On peut dire cela puisque, malgré le délai de cent ans imposé à la publication, quelques textes avaient été imprimés dans les journaux par Twain lui-même ; après sa mort, en 1910, des extraits ont été publiés en 1924, d'autres en 1940, puis en 1959, chaque fois un peu plus épais. Ce n'est qu'en 2010 que le premier volume est sorti aux Etats-Unis, tel que Twain voulait qu'il existe (les éditions précédentes avaient reclassé les extraits chronologiquement), tel qu'il l'avait rédigé. Le deuxième volume a été publié en 2013, et nous attendons toujours le troisième volume, que je traduirai dès sa sortie aux Etats-Unis. Pourquoi ce titre, Autobiographie ? Le lecteur sera déçu s'il cherche ici les secrets d'un écrivain.
Twain appréciait par-dessus tout l'autobiographie de Benvenuto Cellini. Je ne crois pas qu'il ait jamais pensé divulguer son atelier d'écrivain, bien que, par la bande, on en apprenne beaucoup sur sa façon de travailler. Ses premières tentatives d'autobiographie datent de quarante ans avant sa mort. Comme il l'écrit en 1906 : « Pour finir, à Florence, en 1904, je suis tombé sur la bonne façon de faire une autobiographie : la commencer à un moment qui n'a rien de particulier dans sa vie ; se promener librement dans toute sa vie ; ne parler que des choses qui sont intéressantes à l'instant ; laisser tomber dès que l'intérêt commence à baisser et diriger la conversation vers la nouvelle chose bien plus intéressante qui s'est introduite entre-temps dans l'esprit. » Serait-ce anachronique de lire Twain en espérant comprendre notre époque ?

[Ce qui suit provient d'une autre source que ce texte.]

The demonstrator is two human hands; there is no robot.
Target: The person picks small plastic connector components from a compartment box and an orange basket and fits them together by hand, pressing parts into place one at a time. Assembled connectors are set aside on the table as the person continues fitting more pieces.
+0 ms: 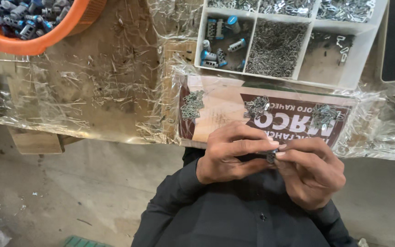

Twain produit avec ces textes un portrait ironique de son époque, laquelle n'est qu'un avatar de la nôtre. Ce n'est pas pour rien que Barack Obama a annoncé que c'était son livre de chevet ! La façon qu'a Twain d'étriller l'impérialisme américain s'applique tout autant aujourd'hui, les hommes politiques sont aussi critiquables qu'au début du XXe siècle. Propos recueillis par L.N.